Reading the data below, count the lines that carry the string "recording". Give nothing but the count.

** Opening PROVIDED DATA block **

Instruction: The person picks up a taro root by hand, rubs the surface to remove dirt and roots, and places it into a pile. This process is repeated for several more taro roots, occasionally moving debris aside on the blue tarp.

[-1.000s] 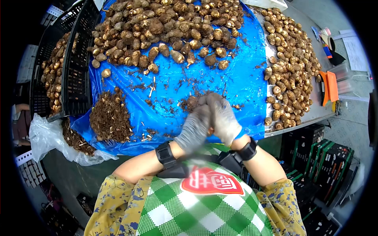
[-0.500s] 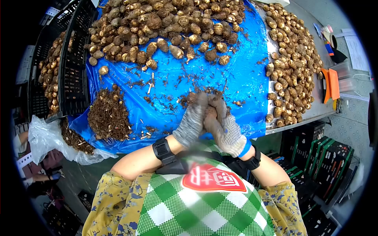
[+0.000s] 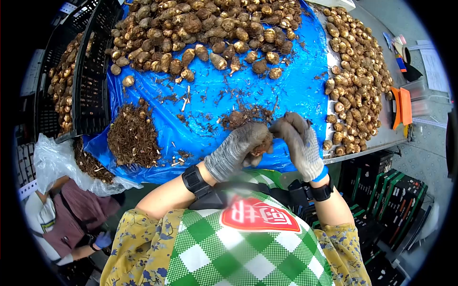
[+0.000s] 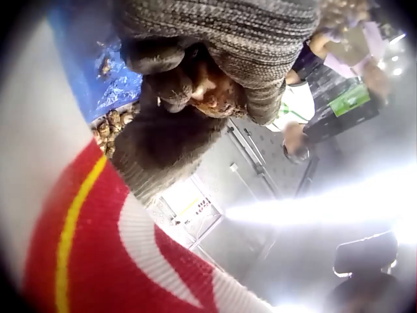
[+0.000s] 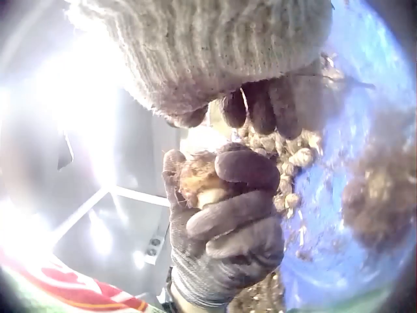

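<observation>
Small brown taro corm (image 5: 197, 177), roundish, with a pale patch and ragged skin, sits in the grip of the left hand (image 3: 236, 148), whose grey knitted glove is smudged dark over the fingers. From where I stand, that hand is curled snugly round it, above the near part of the shiny blue plastic sheet (image 3: 298, 95). Just beside it is the right hand (image 3: 301, 143), in a paler, soiled knitted glove with a blue cuff edge; its fingers are loosely bent, thumb apart from them, the tips close to the left hand's fingers. Beyond the hands, dark brown scraps of root (image 3: 250, 116) lie in a loose patch on the blue. Farther back spreads a broad heap of soil-crusted brown taros (image 3: 214, 28), and toward the person's left rises a mound of fine dark rootlets (image 3: 133, 136). On that same side a black slatted plastic crate (image 3: 93, 76) stands tilted, with more brown taros (image 3: 62, 90) beside its near wall, and a crumpled clear plastic bag (image 3: 52, 164) droops at the sheet's edge. Across to the right, a long pile of paler, banded taros (image 3: 355, 81) covers much of a grey metal tabletop (image 3: 387, 137), near a bright orange flat piece (image 3: 405, 106). The person wears a green-and-white checked apron (image 3: 243, 248) with a red badge, over yellow floral sleeves (image 3: 136, 248).
</observation>
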Motion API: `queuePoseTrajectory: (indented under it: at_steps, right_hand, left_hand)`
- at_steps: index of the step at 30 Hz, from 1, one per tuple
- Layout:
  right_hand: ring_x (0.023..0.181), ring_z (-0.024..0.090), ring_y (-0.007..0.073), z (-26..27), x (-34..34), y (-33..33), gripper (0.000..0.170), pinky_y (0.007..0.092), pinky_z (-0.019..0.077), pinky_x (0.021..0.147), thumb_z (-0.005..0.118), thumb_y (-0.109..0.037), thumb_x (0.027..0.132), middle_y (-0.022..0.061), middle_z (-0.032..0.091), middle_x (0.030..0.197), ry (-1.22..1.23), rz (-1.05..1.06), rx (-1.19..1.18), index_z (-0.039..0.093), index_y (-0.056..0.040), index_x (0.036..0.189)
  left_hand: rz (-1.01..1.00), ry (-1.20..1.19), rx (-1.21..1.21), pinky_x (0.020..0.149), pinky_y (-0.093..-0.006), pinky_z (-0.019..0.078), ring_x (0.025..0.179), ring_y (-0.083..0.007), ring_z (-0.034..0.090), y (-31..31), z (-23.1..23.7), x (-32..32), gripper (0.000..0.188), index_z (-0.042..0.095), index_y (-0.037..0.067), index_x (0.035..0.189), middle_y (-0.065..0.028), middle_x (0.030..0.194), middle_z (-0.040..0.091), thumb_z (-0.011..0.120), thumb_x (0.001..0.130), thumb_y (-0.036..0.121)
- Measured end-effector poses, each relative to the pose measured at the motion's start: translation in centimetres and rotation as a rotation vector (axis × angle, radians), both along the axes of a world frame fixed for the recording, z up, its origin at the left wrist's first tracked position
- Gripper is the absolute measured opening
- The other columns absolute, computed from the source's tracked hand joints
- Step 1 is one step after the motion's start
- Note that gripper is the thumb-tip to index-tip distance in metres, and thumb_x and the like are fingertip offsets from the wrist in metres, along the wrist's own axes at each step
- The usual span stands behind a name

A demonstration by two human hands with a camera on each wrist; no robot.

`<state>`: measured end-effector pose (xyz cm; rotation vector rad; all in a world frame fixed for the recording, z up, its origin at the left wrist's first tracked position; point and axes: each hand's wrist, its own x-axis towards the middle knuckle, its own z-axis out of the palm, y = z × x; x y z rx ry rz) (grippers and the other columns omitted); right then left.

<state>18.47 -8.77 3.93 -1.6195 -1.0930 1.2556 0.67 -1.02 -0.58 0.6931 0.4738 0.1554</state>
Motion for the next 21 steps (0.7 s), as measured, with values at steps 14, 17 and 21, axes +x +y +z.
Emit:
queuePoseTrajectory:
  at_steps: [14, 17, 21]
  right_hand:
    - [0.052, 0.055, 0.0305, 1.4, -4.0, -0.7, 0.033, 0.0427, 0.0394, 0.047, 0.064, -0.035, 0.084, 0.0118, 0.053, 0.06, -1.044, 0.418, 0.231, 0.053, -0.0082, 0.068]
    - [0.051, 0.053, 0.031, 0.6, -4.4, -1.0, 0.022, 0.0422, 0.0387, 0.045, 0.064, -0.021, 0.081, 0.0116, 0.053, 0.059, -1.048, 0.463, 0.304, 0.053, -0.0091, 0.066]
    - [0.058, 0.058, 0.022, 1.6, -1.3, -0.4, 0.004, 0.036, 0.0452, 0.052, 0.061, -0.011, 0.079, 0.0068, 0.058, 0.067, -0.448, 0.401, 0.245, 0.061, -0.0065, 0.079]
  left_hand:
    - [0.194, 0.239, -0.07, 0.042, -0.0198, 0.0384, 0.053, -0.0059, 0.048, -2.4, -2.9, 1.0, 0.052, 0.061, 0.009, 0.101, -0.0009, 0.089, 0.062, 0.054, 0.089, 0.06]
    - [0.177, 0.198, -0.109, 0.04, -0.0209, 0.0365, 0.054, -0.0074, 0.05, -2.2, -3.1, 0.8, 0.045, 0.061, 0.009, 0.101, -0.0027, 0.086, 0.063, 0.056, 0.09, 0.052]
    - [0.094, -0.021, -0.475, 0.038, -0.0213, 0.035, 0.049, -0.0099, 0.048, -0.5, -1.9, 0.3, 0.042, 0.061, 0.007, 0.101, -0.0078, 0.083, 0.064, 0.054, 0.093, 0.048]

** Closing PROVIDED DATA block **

ANSWER SPACE: 2